**Your assignment**
After finding the line that contains "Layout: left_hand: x" in the material below, print that line and all subsequent lines exactly, up to and including the last.

**Provided material**
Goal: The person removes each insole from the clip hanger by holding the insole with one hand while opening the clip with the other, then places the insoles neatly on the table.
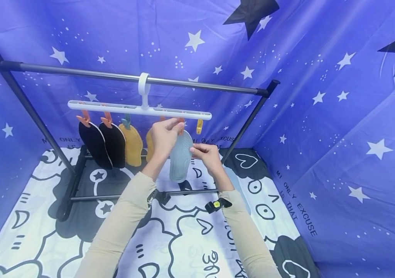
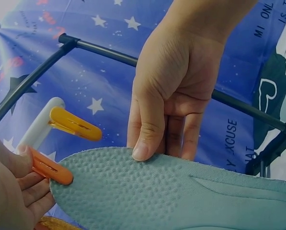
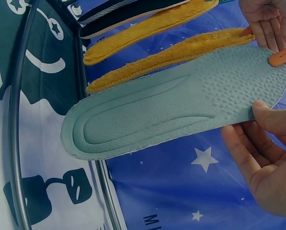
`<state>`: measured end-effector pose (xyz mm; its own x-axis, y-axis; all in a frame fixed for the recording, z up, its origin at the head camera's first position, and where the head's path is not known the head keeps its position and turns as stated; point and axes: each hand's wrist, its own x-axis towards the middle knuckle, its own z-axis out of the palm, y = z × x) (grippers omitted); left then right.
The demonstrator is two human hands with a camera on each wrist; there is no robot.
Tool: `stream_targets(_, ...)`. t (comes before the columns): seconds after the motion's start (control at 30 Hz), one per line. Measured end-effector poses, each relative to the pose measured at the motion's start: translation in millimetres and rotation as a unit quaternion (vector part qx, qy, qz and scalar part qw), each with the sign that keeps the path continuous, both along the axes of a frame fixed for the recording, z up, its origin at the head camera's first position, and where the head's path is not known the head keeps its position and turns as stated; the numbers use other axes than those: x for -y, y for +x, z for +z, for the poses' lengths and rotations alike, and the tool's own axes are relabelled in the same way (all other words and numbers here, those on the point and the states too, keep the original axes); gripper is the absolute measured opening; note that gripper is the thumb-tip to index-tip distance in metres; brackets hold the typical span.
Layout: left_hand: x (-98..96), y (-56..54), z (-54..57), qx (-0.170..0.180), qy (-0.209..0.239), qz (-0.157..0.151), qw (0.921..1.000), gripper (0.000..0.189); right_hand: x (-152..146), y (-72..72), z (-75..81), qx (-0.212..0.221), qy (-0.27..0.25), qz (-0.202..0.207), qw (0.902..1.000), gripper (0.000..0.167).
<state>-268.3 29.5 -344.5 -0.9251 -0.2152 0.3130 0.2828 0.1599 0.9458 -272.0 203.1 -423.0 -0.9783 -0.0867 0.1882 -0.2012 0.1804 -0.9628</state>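
A grey-green insole with a dimpled toe end hangs toe-up below the white hanger. My left hand pinches an orange clip, whose jaws overlap the insole's toe end. Thumb and fingers of my right hand pinch the insole's side edge near the toe, thumb on the dimpled face. Beside it, an empty yellow clip hangs at the hanger's right end. Just left of the grey-green insole, a fuzzy yellow insole hangs partly hidden behind my left hand in the head view.
Further left hang another yellow insole from a teal clip and two black insoles from orange clips. The hanger hooks over a dark metal rack's top bar. A cartoon-print cloth lies beneath; blue star-print curtains surround it.
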Motion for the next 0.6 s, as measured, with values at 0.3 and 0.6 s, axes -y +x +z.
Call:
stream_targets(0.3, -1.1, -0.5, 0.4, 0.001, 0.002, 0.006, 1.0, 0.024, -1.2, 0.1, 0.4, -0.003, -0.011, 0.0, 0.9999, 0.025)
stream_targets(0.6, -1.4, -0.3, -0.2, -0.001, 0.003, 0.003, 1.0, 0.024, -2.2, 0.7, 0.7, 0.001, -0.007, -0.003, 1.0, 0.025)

**Final answer**
Layout: left_hand: x (-98..96), y (-56..54), z (-54..57), qx (-0.170..0.180), qy (-0.209..0.239), qz (-0.157..0.151), qw (0.921..1.000), gripper (0.000..0.189); right_hand: x (-152..146), y (-72..72), z (-75..81), qx (-0.212..0.221), qy (-0.27..0.25), qz (-0.202..0.207), qw (0.902..1.000), gripper (0.000..0.167).
<state>-268.3 29.5 -344.5 -0.9251 -0.2152 0.3130 0.2828 0.1599 0.9458 -272.0 203.1 -423.0 -0.9783 -0.0867 0.1882 -0.2012 0.1804 -0.9628</state>
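A grey-green insole with a dimpled toe end hangs toe-up below the white hanger. My left hand pinches an orange clip, whose jaws overlap the insole's toe end. Thumb and fingers of my right hand pinch the insole's side edge near the toe, thumb on the dimpled face. Beside it, an empty yellow clip hangs at the hanger's right end. Just left of the grey-green insole, a fuzzy yellow insole hangs partly hidden behind my left hand in the head view.
Further left hang another yellow insole from a teal clip and two black insoles from orange clips. The hanger hooks over a dark metal rack's top bar. A cartoon-print cloth lies beneath; blue star-print curtains surround it.
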Motion for the next 0.6 s, as measured, with values at 0.3 and 0.6 s, axes -y +x +z.
Call:
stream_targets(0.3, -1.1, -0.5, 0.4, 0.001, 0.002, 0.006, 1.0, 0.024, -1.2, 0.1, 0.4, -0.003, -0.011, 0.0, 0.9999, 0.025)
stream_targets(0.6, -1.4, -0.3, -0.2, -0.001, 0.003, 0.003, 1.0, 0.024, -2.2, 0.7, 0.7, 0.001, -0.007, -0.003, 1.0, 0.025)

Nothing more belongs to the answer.